An exact transcript of all the records is required, with nothing left out.
DATA EXTRACT: Begin
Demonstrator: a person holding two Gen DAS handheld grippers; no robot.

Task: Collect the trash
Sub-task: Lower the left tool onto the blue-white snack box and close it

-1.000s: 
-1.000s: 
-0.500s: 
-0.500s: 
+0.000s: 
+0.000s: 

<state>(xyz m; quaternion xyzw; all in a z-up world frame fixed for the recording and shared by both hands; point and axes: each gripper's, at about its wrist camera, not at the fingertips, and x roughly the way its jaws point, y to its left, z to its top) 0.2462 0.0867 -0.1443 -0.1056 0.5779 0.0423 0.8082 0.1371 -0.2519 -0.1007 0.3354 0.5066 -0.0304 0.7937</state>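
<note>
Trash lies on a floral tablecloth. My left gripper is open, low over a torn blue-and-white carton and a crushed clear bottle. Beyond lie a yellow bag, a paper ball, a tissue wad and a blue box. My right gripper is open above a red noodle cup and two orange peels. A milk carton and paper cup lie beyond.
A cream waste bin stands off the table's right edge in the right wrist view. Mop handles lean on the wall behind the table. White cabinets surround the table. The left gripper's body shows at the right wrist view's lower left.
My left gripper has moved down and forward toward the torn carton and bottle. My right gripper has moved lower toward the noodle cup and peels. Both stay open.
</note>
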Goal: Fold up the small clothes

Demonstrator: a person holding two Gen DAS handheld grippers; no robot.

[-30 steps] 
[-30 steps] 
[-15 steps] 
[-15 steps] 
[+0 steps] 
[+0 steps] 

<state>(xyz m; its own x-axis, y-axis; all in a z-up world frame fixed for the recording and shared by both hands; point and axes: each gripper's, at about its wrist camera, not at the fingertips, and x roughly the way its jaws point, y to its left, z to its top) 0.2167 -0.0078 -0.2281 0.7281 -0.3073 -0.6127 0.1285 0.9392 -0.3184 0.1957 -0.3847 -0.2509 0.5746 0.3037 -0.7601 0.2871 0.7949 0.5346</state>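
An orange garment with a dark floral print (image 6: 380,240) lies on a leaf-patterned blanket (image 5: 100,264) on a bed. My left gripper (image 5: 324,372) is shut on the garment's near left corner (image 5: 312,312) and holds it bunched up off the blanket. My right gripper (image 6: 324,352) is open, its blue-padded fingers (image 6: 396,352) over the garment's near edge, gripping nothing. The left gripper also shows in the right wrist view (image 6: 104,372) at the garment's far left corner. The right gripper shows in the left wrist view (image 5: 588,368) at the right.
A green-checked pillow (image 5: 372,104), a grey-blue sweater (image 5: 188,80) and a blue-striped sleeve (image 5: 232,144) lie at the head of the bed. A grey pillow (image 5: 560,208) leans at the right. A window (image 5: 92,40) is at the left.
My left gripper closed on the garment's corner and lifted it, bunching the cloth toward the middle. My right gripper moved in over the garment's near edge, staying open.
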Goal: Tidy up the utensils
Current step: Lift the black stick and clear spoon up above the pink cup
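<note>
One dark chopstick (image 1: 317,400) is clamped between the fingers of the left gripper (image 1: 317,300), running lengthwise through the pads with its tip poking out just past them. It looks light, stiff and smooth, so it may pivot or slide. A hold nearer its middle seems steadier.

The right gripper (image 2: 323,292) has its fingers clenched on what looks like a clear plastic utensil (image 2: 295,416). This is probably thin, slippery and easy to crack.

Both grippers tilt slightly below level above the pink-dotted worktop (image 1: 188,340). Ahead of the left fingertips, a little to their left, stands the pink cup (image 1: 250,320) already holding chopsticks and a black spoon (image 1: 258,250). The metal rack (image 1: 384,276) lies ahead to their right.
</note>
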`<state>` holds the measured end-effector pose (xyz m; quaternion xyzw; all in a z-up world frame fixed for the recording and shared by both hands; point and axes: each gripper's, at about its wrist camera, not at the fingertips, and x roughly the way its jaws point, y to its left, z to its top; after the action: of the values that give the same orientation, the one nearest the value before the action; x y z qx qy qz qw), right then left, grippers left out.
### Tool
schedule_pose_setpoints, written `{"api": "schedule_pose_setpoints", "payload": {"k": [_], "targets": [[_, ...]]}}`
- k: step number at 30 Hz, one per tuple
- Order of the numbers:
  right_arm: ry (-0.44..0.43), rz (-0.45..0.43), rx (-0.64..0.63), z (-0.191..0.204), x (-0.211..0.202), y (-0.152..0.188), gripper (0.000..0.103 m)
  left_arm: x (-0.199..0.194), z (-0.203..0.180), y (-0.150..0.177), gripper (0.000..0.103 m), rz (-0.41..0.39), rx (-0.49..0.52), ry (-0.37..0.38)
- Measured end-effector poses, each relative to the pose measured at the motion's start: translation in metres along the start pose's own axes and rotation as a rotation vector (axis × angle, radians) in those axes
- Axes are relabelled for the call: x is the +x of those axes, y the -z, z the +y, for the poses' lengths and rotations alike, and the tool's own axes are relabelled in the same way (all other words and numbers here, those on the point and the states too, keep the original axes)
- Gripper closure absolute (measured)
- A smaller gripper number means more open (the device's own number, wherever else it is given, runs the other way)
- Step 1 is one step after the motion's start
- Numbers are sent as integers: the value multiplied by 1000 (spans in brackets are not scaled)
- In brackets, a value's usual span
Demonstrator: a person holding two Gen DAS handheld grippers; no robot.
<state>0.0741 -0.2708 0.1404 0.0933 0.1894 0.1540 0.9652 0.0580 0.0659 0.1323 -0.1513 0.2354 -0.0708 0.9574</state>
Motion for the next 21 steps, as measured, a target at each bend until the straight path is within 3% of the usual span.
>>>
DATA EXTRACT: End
▸ WORKED SOLUTION
Demonstrator: a person holding two Gen DAS handheld grippers; no robot.

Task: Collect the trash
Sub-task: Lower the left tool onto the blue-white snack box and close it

-1.000s: 
-1.000s: 
-0.500s: 
-0.500s: 
+0.000s: 
+0.000s: 

<state>(xyz m; quaternion xyzw; all in a z-up world frame fixed for the recording and shared by both hands; point and axes: each gripper's, at about its wrist camera, not at the fingertips, and x roughly the way its jaws point, y to its left, z to its top) 0.2462 0.0867 -0.1443 -0.1056 0.5779 0.0423 0.8082 0.1371 -0.2519 -0.1007 0.3354 0.5066 -0.0304 0.7937</state>
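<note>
Trash lies on a floral tablecloth. My left gripper is open, low over a torn blue-and-white carton and a crushed clear bottle. Beyond lie a yellow bag, a paper ball, a tissue wad and a blue box. My right gripper is open above a red noodle cup and two orange peels. A milk carton and paper cup lie beyond.
A cream waste bin stands off the table's right edge in the right wrist view. Mop handles lean on the wall behind the table. White cabinets surround the table. The left gripper's body shows at the right wrist view's lower left.
My left gripper has moved down and forward toward the torn carton and bottle. My right gripper has moved lower toward the noodle cup and peels. Both stay open.
</note>
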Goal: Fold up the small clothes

Demonstrator: a person holding two Gen DAS handheld grippers; no robot.

[-30 steps] 
[-30 steps] 
[-15 steps] 
[-15 steps] 
[+0 steps] 
[+0 steps] 

<state>(xyz m; its own x-axis, y-axis; all in a z-up world frame fixed for the recording and shared by both hands; point and axes: each gripper's, at about its wrist camera, not at the fingertips, and x roughly the way its jaws point, y to its left, z to its top) 0.2167 -0.0078 -0.2281 0.7281 -0.3073 -0.6127 0.1285 0.9392 -0.3184 0.1957 -0.3847 -0.2509 0.5746 0.3037 -0.7601 0.2871 0.7949 0.5346</state>
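An orange garment with a dark floral print (image 6: 380,240) lies on a leaf-patterned blanket (image 5: 100,264) on a bed. My left gripper (image 5: 324,372) is shut on the garment's near left corner (image 5: 312,312) and holds it bunched up off the blanket. My right gripper (image 6: 324,352) is open, its blue-padded fingers (image 6: 396,352) over the garment's near edge, gripping nothing. The left gripper also shows in the right wrist view (image 6: 104,372) at the garment's far left corner. The right gripper shows in the left wrist view (image 5: 588,368) at the right.
A green-checked pillow (image 5: 372,104), a grey-blue sweater (image 5: 188,80) and a blue-striped sleeve (image 5: 232,144) lie at the head of the bed. A grey pillow (image 5: 560,208) leans at the right. A window (image 5: 92,40) is at the left.
My left gripper closed on the garment's corner and lifted it, bunching the cloth toward the middle. My right gripper moved in over the garment's near edge, staying open.
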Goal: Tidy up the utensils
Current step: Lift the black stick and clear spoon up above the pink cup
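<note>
One dark chopstick (image 1: 317,400) is clamped between the fingers of the left gripper (image 1: 317,300), running lengthwise through the pads with its tip poking out just past them. It looks light, stiff and smooth, so it may pivot or slide. A hold nearer its middle seems steadier.

The right gripper (image 2: 323,292) has its fingers clenched on what looks like a clear plastic utensil (image 2: 295,416). This is probably thin, slippery and easy to crack.

Both grippers tilt slightly below level above the pink-dotted worktop (image 1: 188,340). Ahead of the left fingertips, a little to their left, stands the pink cup (image 1: 250,320) already holding chopsticks and a black spoon (image 1: 258,250). The metal rack (image 1: 384,276) lies ahead to their right.
</note>
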`<state>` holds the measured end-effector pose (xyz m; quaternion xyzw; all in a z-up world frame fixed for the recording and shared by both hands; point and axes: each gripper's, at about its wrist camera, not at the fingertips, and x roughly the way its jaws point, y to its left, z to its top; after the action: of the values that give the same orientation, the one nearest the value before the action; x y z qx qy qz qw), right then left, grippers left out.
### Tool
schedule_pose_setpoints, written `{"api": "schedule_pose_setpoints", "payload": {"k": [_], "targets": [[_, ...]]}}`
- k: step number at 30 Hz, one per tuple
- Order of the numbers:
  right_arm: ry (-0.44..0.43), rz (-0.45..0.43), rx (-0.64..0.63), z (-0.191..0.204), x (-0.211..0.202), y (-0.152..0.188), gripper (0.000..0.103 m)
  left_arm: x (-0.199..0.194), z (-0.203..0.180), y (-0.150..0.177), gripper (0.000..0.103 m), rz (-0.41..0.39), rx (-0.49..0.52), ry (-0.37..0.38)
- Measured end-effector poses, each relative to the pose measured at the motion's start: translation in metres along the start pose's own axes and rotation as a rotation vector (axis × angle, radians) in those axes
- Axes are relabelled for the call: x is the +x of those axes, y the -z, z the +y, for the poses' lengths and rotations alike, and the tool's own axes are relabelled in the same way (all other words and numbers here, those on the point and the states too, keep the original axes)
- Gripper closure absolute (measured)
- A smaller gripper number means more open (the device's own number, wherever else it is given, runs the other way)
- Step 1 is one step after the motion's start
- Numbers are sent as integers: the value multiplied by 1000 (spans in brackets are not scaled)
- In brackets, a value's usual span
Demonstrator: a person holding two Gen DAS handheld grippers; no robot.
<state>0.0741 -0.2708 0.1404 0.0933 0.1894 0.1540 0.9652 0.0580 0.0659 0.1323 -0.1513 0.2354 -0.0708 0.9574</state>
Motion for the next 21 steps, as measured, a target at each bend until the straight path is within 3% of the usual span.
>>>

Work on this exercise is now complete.